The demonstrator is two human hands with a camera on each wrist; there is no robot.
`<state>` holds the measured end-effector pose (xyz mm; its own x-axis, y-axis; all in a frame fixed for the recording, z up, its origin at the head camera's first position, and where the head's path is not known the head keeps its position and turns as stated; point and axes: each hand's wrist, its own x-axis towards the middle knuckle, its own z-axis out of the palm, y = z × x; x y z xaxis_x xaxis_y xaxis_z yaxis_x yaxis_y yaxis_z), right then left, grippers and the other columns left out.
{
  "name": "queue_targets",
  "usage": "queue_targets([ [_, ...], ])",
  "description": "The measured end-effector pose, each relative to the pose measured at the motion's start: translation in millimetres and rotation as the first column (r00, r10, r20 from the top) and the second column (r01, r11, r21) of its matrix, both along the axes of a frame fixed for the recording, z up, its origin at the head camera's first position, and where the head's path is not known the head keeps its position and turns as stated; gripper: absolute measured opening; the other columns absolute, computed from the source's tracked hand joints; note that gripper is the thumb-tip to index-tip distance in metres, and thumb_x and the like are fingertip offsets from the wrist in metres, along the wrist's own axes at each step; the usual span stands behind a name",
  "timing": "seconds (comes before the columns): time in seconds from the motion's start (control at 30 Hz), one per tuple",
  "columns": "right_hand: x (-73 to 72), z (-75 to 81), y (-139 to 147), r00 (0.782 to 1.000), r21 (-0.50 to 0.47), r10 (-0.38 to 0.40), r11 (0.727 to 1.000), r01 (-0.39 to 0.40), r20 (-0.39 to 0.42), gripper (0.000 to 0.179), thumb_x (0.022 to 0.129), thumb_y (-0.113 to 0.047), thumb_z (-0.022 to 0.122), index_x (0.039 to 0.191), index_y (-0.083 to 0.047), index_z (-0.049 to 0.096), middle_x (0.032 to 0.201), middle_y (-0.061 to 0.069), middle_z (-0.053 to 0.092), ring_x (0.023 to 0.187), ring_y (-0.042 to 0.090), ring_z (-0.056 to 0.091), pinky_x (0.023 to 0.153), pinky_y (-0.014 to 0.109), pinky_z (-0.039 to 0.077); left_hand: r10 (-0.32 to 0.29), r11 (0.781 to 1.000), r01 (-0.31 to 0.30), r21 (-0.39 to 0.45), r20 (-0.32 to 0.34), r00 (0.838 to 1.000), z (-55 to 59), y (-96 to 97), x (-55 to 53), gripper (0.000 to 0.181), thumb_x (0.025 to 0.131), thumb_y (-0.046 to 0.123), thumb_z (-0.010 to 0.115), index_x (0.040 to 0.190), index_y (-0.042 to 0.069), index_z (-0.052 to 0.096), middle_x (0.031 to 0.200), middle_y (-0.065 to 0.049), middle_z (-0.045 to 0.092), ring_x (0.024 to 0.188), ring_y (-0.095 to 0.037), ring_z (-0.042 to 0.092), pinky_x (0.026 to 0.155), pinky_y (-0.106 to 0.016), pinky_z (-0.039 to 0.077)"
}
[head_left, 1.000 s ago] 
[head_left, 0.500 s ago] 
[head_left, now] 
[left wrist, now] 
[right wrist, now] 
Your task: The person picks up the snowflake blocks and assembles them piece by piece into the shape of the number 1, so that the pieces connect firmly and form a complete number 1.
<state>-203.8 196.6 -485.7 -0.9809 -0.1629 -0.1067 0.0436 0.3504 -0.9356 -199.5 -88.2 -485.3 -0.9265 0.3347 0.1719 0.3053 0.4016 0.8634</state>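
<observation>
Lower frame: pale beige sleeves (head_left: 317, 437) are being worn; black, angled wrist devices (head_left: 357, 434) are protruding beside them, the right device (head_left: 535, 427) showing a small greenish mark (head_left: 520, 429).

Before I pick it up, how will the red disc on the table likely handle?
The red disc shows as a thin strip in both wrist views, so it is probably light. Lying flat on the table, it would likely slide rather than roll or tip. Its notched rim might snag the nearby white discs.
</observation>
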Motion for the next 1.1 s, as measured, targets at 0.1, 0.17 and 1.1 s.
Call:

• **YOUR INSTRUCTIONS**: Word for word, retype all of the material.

• **EXPECTED ANSWER**:
The demonstrator is two human hands with a camera on each wrist; there is no robot.
`<state>` holds the measured end-effector pose (xyz mm; its own x-axis, y-axis; all in a frame fixed for the recording, z up, its origin at the head camera's first position, and where the head's path is not known the head keeps its position and turns as stated; point and axes: each hand's wrist, its own x-axis towards the middle knuckle, its own z-axis out of the palm, y = z × x; x y z xaxis_x xaxis_y xaxis_z yaxis_x yaxis_y yaxis_z), right then left, grippers and the other columns left out.
{
  "name": "queue_targets",
  "usage": "queue_targets([ [_, ...], ])",
  "description": "The measured end-effector pose, each relative to the pose measured at the motion's start: translation in millimetres and rotation as the first column (r00, r10, r20 from the top) and the second column (r01, r11, r21) of its matrix, both along the axes of a frame fixed for the recording, z up, its origin at the head camera's first position, and where the head's path is not known the head keeps its position and turns as stated; gripper: absolute measured opening; the other columns absolute, computed from the source's tracked hand joints; note that gripper is the thumb-tip to index-tip distance in metres, and thumb_x and the like are fingertip offsets from the wrist in metres, along the wrist's own axes at each step; the usual span stands behind a name",
  "timing": "seconds (comes before the columns): time in seconds from the motion's start (control at 30 Hz), one per tuple",
  "columns": "right_hand: x (-73 to 72), z (-75 to 81), y (-139 to 147), r00 (0.782 to 1.000), r21 (-0.50 to 0.47), r10 (-0.38 to 0.40), r11 (0.727 to 1.000), r01 (-0.39 to 0.40), r20 (-0.39 to 0.42), gripper (0.000 to 0.179), thumb_x (0.022 to 0.129), thumb_y (-0.113 to 0.047), thumb_z (-0.022 to 0.122), index_x (0.039 to 0.191), index_y (-0.083 to 0.047), index_z (-0.049 to 0.096), middle_x (0.032 to 0.201), middle_y (-0.061 to 0.069), middle_z (-0.053 to 0.092), ring_x (0.023 to 0.187), ring_y (-0.042 to 0.090), ring_z (-0.056 to 0.091), pinky_x (0.023 to 0.153), pinky_y (-0.014 to 0.109), pinky_z (-0.039 to 0.077); left_hand: r10 (-0.32 to 0.29), r11 (0.781 to 1.000), r01 (-0.31 to 0.30), r21 (-0.39 to 0.45), r20 (-0.32 to 0.34), r00 (0.838 to 1.000), z (-55 to 59), y (-96 to 97), x (-55 to 53), gripper (0.000 to 0.181), thumb_x (0.025 to 0.131), thumb_y (-0.046 to 0.123), thumb_z (-0.010 to 0.115), index_x (0.040 to 0.190), index_y (-0.042 to 0.069), index_z (-0.052 to 0.096), middle_x (0.031 to 0.200), middle_y (-0.065 to 0.049), middle_z (-0.045 to 0.092), ring_x (0.024 to 0.188), ring_y (-0.095 to 0.037), ring_z (-0.042 to 0.092), pinky_x (0.026 to 0.155), pinky_y (-0.106 to 0.016), pinky_z (-0.039 to 0.077)"
}
[head_left, 1.000 s ago] 
[head_left, 0.500 s ago] 
[head_left, now] 
[left wrist, now] 
[right wrist, now] 
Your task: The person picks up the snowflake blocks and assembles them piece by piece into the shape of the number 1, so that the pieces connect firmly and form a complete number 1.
<state>-203.8 196.6 -485.7 -0.9809 -0.1629 -0.1067 0.0436 0.3504 -0.9356 -199.5 -88.2 -485.3 -0.9265 0.3347 0.1719 0.3053 0.4016 0.8634</state>
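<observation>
Lower frame: pale beige sleeves (head_left: 317, 437) are being worn; black, angled wrist devices (head_left: 357, 434) are protruding beside them, the right device (head_left: 535, 427) showing a small greenish mark (head_left: 520, 429).

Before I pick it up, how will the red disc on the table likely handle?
The red disc shows as a thin strip in both wrist views, so it is probably light. Lying flat on the table, it would likely slide rather than roll or tip. Its notched rim might snag the nearby white discs.
</observation>
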Motion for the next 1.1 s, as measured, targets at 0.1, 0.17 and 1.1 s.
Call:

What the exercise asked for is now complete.